InfluxDB is an open-source distributed time series database that is easy to set up and to get started with. Grafana is a dashboarding tool that works with InfluxDB and other time series back-ends. In this talk I will present how to integrate an application with InfluxDB, and explore the visualization capabilities that Grafana brings to the table.
"Log everything" is a great piece of advice for any project, especially when going from exploratory phase of research to deploying a system to production. Logs are invaluable for debugging and investigating specific issues. However, individual logs are only snapshots of application runs in time, and as the project grows and begins to incorporate multiple services, data processing pipelines, and compute resources, the value that can be immediately derived from bare logs diminishes. Logs also tend to be wordy, and the more you log, the harder it is to find the relevant information.

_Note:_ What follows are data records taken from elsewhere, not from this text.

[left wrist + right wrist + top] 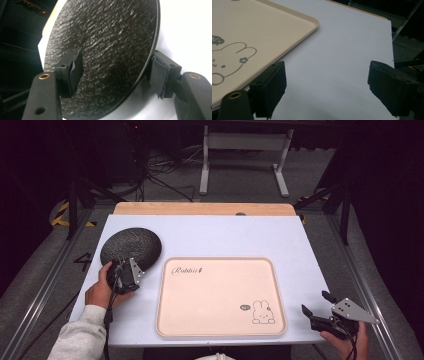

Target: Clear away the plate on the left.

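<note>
Left claw (117, 75), half-open, straddles the black textured plate's (107, 50) rim beside the tray (220, 330); seat deeper before squeezing.

Plate (131, 247): black, with a rough rippled texture across its whole face. Tray (220, 295): pale cream-pink, carrying dark cursive lettering at one corner and a line-drawn rabbit (262, 312) with a small dark speech bubble at another. Table (220, 235): white surface, with a light wood strip along the far edge. Left gripper (127, 275) and right gripper (316, 304): black jaws with black pads, brass-coloured eyelets, grey plates on top.
</note>
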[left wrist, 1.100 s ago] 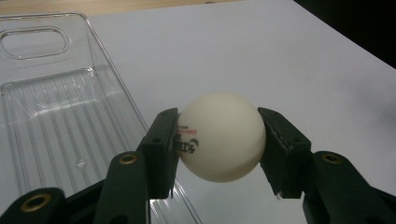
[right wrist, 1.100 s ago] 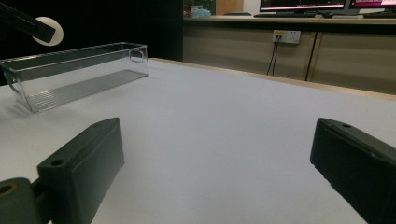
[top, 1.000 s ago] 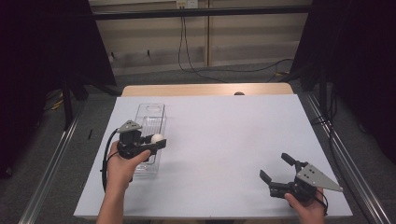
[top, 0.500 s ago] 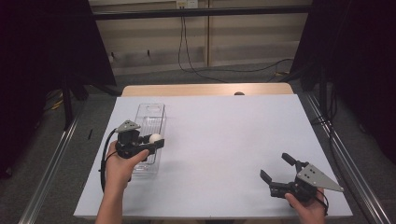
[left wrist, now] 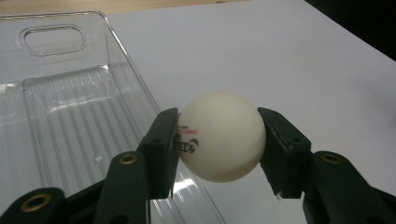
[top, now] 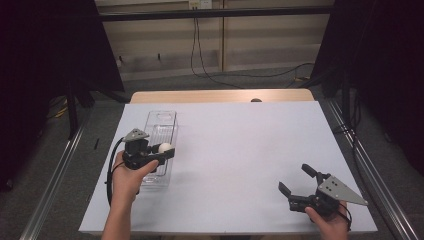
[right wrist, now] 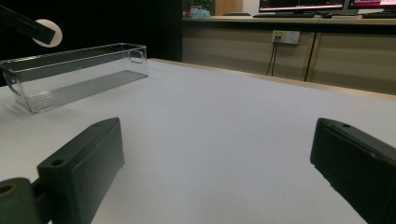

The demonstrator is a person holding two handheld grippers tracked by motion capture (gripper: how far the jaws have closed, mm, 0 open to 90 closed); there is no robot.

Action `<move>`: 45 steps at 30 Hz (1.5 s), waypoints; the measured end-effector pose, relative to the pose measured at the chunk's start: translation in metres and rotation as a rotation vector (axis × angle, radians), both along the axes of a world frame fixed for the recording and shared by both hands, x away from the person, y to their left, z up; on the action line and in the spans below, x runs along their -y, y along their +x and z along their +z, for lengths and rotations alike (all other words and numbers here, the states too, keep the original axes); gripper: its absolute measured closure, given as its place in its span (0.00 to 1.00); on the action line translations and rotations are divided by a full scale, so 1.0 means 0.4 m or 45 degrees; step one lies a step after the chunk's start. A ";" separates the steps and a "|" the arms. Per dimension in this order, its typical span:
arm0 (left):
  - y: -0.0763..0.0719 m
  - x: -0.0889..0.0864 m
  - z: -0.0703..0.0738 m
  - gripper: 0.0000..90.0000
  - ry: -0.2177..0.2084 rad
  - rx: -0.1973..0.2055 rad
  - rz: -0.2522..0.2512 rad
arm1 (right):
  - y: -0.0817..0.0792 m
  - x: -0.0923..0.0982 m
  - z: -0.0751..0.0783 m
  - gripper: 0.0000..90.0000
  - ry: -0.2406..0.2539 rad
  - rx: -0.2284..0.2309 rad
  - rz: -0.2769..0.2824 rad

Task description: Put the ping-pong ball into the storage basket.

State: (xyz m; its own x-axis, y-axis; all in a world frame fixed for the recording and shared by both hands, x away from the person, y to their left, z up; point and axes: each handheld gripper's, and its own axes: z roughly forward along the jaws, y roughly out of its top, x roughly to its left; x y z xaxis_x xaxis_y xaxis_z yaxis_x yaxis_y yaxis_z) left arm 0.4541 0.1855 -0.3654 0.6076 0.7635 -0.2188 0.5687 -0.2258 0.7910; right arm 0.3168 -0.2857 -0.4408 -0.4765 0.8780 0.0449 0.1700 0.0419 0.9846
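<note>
L gripper [top: 162, 152] is clamped on the white ball [left wrist: 221, 136], held over the near right rim of the clear bin [top: 160, 131]. R gripper [top: 297, 186] sits idle w/ jaws wide, nothing between. Best approach: shift ball inward over bin's middle, lower it near the ribbed floor, then open slowly so it doesn't bounce out.

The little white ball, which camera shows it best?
The left gripper view: the ball is close up there, pinched between the left tongs, with print readable on its side. In the high view it is a small white dot over the clear tray. The right gripper view catches it far off.
</note>
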 end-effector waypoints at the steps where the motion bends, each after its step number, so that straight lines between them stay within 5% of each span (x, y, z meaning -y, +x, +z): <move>1: 0.001 -0.001 0.000 0.57 -0.002 -0.001 -0.003 | 0.000 0.000 0.000 0.03 0.002 -0.001 -0.003; 45: 0.009 -0.027 -0.003 0.57 0.008 0.007 0.063 | -0.002 0.002 0.002 0.03 0.009 -0.004 0.008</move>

Traditionally time series databases were used to collect system metrics, but they can be equally useful in gathering application specific metrics. Logs can be complemented by metric gathering tools, which collect the data that you care about and expose it in an easy to query and to present manner. In conjunction with intuitive visualization and dashboarding provided by Grafana, InfluxDB can give great insight into inner workings of a system, and bring together all the disparate information into an interface that makes metric data exploration convenient. The two tools can help analyze performance bottlenecks, algorithm deficiencies, and resource constraints.